A car pulls up in front of me, and I wonder if it’s the car that ran me off the road or someone who saw the accident. The headlights shine in my face so I can’t see who’s inside the car. There aren’t a lot of people who drive along Old Salem Road, but there are a few houses and the reservoir.
The lights make the person getting out of the car look like a silhouette. He’s not a huge man. I can tell that. I concentrate on details, size, height, clothes. It’s too dark to make out anything about the clothes beyond trousers and a sweatshirt with the hood pulled up. The height makes me think “man.” Although he could be a bigger woman. . . . I watch the person walk up to my truck. Something seems wrong.
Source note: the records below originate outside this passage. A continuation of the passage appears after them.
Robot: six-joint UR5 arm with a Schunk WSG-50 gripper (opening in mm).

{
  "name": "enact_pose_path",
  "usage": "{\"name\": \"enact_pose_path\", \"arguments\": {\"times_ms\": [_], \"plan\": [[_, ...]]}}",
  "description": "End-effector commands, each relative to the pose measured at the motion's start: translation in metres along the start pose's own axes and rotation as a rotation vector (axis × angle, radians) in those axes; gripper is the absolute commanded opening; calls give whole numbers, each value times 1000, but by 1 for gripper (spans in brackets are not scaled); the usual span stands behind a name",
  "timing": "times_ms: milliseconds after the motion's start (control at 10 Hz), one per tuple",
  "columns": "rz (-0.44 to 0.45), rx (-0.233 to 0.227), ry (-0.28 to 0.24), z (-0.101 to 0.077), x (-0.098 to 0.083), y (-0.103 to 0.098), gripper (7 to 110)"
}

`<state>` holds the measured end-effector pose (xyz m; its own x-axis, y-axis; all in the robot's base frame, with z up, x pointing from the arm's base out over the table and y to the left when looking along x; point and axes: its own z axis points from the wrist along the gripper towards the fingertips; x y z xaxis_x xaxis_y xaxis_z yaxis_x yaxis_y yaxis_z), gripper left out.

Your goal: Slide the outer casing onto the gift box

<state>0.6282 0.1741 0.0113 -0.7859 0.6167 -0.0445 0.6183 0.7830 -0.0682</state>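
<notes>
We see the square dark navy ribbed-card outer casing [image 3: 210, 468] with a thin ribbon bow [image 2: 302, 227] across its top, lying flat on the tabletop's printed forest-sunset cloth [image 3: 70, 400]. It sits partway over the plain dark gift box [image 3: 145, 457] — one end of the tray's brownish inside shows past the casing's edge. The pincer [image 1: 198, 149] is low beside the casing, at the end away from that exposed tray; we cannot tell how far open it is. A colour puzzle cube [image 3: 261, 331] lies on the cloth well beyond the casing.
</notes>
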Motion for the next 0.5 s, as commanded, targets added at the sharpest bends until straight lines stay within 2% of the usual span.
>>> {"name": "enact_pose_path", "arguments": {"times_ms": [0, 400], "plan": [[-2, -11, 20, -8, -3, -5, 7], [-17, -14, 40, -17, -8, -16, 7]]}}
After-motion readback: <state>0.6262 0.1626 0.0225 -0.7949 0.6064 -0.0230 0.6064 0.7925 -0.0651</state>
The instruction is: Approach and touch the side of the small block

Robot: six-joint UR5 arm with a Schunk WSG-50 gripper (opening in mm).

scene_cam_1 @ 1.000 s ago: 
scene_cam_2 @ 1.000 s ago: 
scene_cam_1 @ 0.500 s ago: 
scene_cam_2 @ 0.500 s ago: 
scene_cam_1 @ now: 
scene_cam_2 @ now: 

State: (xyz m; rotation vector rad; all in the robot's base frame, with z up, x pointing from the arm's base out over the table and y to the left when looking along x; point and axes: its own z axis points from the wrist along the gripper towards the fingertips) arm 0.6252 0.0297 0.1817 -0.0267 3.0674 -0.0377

I realize that he’s holding his arm straight down, motionless and tight against his body. It seems awkward because his other arm swings as he walks toward me.
He—or she—isn’t speaking. I can see the shape of a person, and I’m almost certain it’s a man, but I still can’t see a face. It’s there, but I can’t focus on any details. His hair that I can see sticking out from under his hood looks brown. The shape of the body, the hair cut—short—makes me pretty sure this is a man.
I’m shaking, and I think back to what Eva said. This is the accident she warned me about; this is the person who attacked her. This is the man who killed Amy. I wish I could remember the details about this attack, the things that she said I did, so I could change them all right now when it’s happening.
I fumble with my phone, tapping the button for my mother, and then look around for some sort of weapon. He already has one; that’s why he kept his arm close to his body.